EU MDR 745/2017 outlines specific requirements and criteria for incident reporting, ensuring a standardized approach across member states. Some key components include:

1. Definition of Incidents: incident’ means any malfunction or deterioration in the characteristics or performance of a device made available on the market, including use-error due to ergonomic features, as well as any inadequacy in the information.

supplied by the manufacturer and any undesirable side-effects;

2. Reporting Obligations: “Manufacturers shall report any serious incident as referred to in point (a) of paragraph 1 immediately after they have established the causal relationship between that incident and their device or that such causal relationship is reasonably possible and not later than 15 days after they become aware of the incident”.

Manufacturers authorized representatives, and importers are obligated to report incidents to the competent authorities without undue delay, typically within 15 days of becoming aware of the incident. Additionally, healthcare professionals and users are encouraged to report incidents directly to manufacturers or competent authorities.

3. Serious incident: Any incident that directly or indirectly led, might have led or might lead to any of the following:

  • The death of a patient, user or other person,
  • the temporary or permanent serious deterioration of a patient’s, user’s or other person’s state of health,
  • A serious public health threat;

4. Field safety corrective action: Any corrective action taken by a manufacturer for technical or medical reasons to prevent or reduce the risk of a serious incident in relation to a device made available on the market;

5. Documentation and Record-keeping: Robust documentation and record-keeping practices are essential for incident reporting compliance. Manufacturers must maintain detailed records of reported incidents, investigations conducted, and actions taken in response to incidents. These records serve as critical evidence of regulatory compliance and may be subject to regulatory audits or inspections.

Challenges and Considerations:

While incident reporting is a crucial aspect of medical device regulation, it poses several challenges and considerations for stakeholders. These may include:

1. Reporting Burden: Compliance with incident reporting requirements can be resource-intensive for manufacturers, particularly smaller companies with limited regulatory expertise and infrastructure.

2. Data Quality and Completeness: Ensuring the accuracy, completeness, and timeliness of reported data is essential for effective post-market surveillance. However, challenges such as under-reporting, incomplete information, and varying reporting practices across member states may compromise the quality of incident data.

3. Collaboration and Communication: Effective communication and collaboration among manufacturers, regulators, healthcare professionals, and patients are vital for timely incident reporting and appropriate risk mitigation. Building trust and fostering a culture of transparency and accountability is key to enhancing incident reporting effectiveness.

      • What to Report:

        1. Date: Date of Report

        2. Type of Report:
        Initial, Follow up, Final, Trend.

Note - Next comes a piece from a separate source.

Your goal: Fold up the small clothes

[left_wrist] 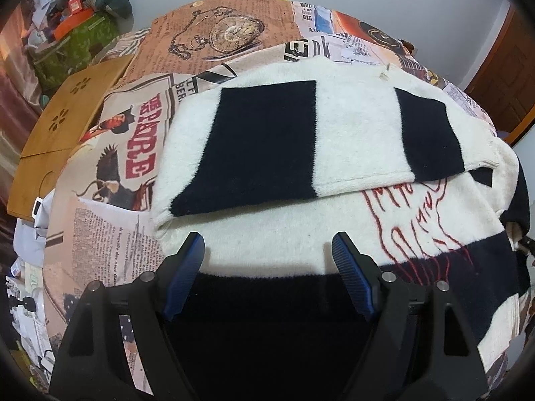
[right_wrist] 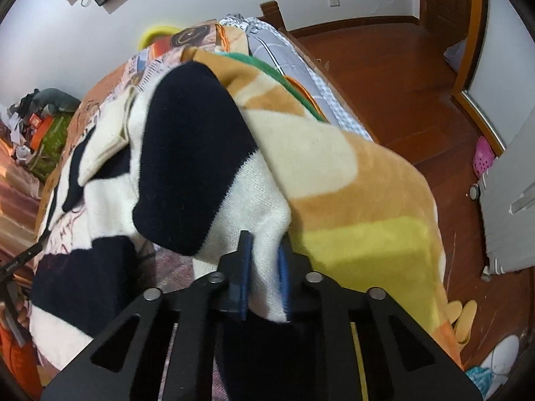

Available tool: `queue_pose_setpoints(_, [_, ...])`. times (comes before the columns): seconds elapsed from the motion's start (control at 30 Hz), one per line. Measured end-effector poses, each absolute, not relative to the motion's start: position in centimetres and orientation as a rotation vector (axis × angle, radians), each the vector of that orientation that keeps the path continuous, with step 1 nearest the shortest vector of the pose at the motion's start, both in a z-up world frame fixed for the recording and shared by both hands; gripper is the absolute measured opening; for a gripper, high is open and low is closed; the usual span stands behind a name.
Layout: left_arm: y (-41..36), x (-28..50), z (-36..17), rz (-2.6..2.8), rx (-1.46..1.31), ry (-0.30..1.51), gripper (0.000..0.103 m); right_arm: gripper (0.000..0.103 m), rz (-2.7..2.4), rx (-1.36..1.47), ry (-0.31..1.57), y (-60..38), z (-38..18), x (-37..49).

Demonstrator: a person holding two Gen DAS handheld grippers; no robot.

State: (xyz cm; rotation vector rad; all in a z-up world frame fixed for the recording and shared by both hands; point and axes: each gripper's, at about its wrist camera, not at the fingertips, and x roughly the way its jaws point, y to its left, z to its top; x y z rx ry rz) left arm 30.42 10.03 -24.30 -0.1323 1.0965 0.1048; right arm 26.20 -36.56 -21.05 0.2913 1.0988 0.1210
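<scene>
A cream and black striped sweater (left_wrist: 351, 127) with red line embroidery lies spread on the bed, one sleeve folded across its body. My left gripper (left_wrist: 267, 244) hovers low over the sweater's near part, open wide, its blue pads (left_wrist: 187, 274) to either side of a black band and pressing on nothing. In the right wrist view the same sweater (right_wrist: 187, 167) is bunched up at its right side. My right gripper (right_wrist: 264, 244) is shut on a fold of its cream knit, which is pinched between the pads.
A newspaper-print sheet (left_wrist: 110, 234) covers the bed. A wooden board (left_wrist: 67, 123) lies at its left. An orange, cream and yellow blanket (right_wrist: 351, 200) drapes over the bed's right side, with wooden floor (right_wrist: 384, 77) and slippers (right_wrist: 464, 317) beyond. Clutter (left_wrist: 73, 16) is piled at the far left.
</scene>
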Motion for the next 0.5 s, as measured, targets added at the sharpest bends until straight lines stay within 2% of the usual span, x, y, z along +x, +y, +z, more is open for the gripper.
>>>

        3. Type of Reporter: Manufacturer, Importer, Distributor, Healthcare Professional

        5. Device details: Model, version, serial number, etc.

        6. Patient information: Relevant medical history and details about the incident.

        7. Incident description: A clear and concise account of what happened, when, and how.

        8. Contributing factors: Any potential causes or underlying issues.


        Incident reporting is a cornerstone of post-market surveillance under EU MDR 745/2017, serving as a vital mechanism for safeguarding patient safety and public health. By understanding the basic principles and criteria of incident reporting, stakeholders can navigate regulatory requirements more effectively, mitigate risks associated with medical devices, and contribute to the continuous improvement of healthcare quality and safety. Embracing a proactive approach to incident reporting not only enhances regulatory compliance but also fosters a culture of vigilance, transparency, and accountability across the medical device ecosystem.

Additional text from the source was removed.